Now for the choux pastry,it to only uses simple ingredients such as butter,water,sugar,salt,flour and eggs.Pretty much a staple for someone that cooks or bakes in the home.For this pastry I wasn't at all nervous in creating it compared to other fancier pastries.This is because when I was a teenager I made choux pastry once and I was successful at it.So I was excited to try out another recipe and see if I still had the skill for it.Apparently I did because it came out really well.I followed her directions and it came out perfectly.
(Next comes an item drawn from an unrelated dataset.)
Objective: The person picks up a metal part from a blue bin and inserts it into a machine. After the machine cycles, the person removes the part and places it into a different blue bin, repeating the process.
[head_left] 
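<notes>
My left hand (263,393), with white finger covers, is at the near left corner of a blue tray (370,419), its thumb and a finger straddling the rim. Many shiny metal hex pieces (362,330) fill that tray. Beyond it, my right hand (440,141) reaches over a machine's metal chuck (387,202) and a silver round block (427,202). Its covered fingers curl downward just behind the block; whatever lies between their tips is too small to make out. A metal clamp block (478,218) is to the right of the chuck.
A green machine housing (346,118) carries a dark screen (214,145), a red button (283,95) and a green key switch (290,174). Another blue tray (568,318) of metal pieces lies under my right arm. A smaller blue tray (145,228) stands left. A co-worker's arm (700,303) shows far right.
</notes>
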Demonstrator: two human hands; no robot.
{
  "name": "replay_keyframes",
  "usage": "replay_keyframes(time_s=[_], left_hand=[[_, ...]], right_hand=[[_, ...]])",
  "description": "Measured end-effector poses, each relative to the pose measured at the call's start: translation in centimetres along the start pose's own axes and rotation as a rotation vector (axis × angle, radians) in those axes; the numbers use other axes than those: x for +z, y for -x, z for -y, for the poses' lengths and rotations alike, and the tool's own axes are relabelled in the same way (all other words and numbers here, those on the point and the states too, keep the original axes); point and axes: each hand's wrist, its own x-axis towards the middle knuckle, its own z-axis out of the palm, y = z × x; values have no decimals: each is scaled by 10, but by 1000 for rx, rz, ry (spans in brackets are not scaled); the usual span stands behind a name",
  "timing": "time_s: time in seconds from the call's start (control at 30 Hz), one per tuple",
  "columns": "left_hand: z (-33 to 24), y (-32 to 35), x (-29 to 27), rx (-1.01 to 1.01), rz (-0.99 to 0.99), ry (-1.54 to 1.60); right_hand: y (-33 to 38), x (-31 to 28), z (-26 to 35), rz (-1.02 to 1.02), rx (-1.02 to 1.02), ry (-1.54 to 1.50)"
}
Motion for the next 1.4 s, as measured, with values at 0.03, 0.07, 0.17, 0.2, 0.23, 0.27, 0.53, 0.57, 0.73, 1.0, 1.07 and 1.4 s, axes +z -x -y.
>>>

I learned that making the best choux pastry you got to be quick at your mixing and quick to get it off the heat.Its all about timing and cooking pastry evenly.For her recipe,the only step I had to change for myself was the size of the piping tip.Mine was a little smaller,which ended up creating more cream puffs,which is a win, win situation in my book.
I also learned that the most important steps to this recipe is to cut the butter in smaller pieces to help melt more quickly.Always sift your flour and add quickly to boiling fat mixture.Stir very quickly and remove from heat.Add eggs one at a time,steering quickly and try to pipe your pastry as evenly as possible in spirals.Plus sprinkling or spraying the spirals with water helps to rise more quickly.
Following these steps helped me create the best puff pastry.I ended up with golden, risen, soft and crisp Profiteroles.They were moist, airy and held them selves really well against the whipping cream.They even lasted longer then the prefer time and didn't get to wet overtime.The only step in the whole pastry recipe that annoyed me in the process was continuously filling the piping bag.May be if I had a larger piping bag it would of been less messy, but in the end the piping of the spirals was the funniest part of the recipe.Plus watching the pastry dramatically puff up in the oven.It was really interesting.
Assembling the cream puffs all together was really fun too.Piping the whip cream in the puffs and then drizzling the melted semisweet chocolate on them. So yummy and I ended up with 44 cream puffs.It was delightful and the puffs were even good on their own as well.